Con motivo de la festividad de San Isidro, celebrando el Día del Mundo Rural como en otras ocasiones, las organizaciones firmantes de este manifiesto quieren hacer oír su voz para poner el énfasis en una parte importante de esta crisis en la que nos encontramo,s que cuestiona el mundo de los alimentos, la agricultura y la pervivencia del mundo rural.

A nivel local, la situación del sector agroalimentario ya viene sufriendo una crisis constante, por lo que el boom informativo sobre esta coyuntura lo ha dejado de lado. A la pésima situación de precios que rentabilicen el trabajo agrario, se suma la situación climatológica, el endeudamiento, el difícil acceso a los préstamos que pone en jaque la viabilidad del sector, con unas políticas agrarias que auguran un futuro incierto.

Esta situación no es patrimonio sin embargo de nuestro Territorio. Igual que la crisis afecta de forma global, también la agricultura mundial se encuentra en un callejón sin salida. Los gobernantes han hecho oídos sordos a los derechos de los ciudadanos y de los pueblos, globalizando el sector agroalimentario primando la especulación sobre la necesidad básica de todo individuo, incrementando los precios de los alimentos y reduciendo la capacidad económica de los países, agravando aún más la crisis alimentaria que afecta a regiones como la africana o la asiática.

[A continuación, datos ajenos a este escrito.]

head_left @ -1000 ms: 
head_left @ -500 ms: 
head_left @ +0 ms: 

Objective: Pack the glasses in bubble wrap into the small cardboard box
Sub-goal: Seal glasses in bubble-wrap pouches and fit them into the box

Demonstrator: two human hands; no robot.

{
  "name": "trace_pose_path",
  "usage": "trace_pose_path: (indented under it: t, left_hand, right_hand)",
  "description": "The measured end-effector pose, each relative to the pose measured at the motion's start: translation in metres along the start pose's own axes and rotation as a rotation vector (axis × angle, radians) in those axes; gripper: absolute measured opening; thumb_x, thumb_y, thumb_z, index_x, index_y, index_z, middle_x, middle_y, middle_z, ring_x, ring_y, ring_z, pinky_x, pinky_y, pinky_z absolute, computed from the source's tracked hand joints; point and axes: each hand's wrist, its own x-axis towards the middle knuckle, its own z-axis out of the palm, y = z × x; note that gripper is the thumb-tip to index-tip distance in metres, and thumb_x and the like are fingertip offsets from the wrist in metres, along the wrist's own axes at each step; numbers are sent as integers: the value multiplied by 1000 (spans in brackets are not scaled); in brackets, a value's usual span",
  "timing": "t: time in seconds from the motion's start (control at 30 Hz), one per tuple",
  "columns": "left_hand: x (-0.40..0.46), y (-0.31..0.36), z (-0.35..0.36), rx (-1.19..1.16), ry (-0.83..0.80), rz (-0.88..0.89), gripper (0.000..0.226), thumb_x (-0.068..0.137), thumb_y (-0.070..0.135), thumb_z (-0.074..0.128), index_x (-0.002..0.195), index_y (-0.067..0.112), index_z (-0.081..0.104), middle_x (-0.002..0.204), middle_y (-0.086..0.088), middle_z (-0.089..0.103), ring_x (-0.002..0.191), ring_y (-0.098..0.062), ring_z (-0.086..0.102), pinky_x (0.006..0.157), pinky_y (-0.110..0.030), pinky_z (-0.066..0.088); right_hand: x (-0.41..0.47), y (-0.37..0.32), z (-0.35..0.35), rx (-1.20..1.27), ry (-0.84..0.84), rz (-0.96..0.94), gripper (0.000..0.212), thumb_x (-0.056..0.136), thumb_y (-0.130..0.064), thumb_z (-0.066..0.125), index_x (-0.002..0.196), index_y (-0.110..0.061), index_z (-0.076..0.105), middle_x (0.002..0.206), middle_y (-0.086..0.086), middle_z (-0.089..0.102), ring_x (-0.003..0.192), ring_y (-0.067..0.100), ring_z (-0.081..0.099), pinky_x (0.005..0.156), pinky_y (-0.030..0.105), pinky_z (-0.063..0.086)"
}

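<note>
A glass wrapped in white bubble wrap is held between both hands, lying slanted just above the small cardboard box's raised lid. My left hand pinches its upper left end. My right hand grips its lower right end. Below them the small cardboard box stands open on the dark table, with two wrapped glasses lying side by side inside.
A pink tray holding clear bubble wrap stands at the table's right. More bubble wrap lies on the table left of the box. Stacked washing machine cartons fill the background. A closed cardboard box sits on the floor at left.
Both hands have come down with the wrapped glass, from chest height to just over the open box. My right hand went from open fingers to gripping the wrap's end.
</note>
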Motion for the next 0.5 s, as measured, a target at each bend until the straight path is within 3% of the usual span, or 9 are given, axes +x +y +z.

Estamos ante una crisis con tres vertientes: la de las finanzas y la especulación económica; la de los alimentos y el hambre; la de las energías y su comercio. Tres madejas de hilos enredados entre sí, pero que puede desenredarse. Como ciudadanos y ciudadanas, y desde el ámbito de lo rural, apelamos a una concienciación sobre la importancia de la agricultura, la ganadería y la alimentación sostenible para contribuir a salir de esta crisis. Es evidente que el modelo anterior no sirve y que debemos apostar por un consumo más racional y cercano. Las innovaciones que nos han permitido alimentar bien a tantos seres humanos son las mismas que nutren las epidemias y se encargan de que sus efectos sean devastadores. Debemos apostar  por la calidad y la seguridad alimentaria, que aportan criterios diferentes a la simple reducción de costes y aumento de volumen.  Tenemos que apelar por una menor dependencia de los proveedores internacionales y nacionales, que han acaparado hasta ahora el conjunto del mercado. No cabe duda de que gracias a esta pequeña alteración conseguiremos un sistema más seguro y sostenible.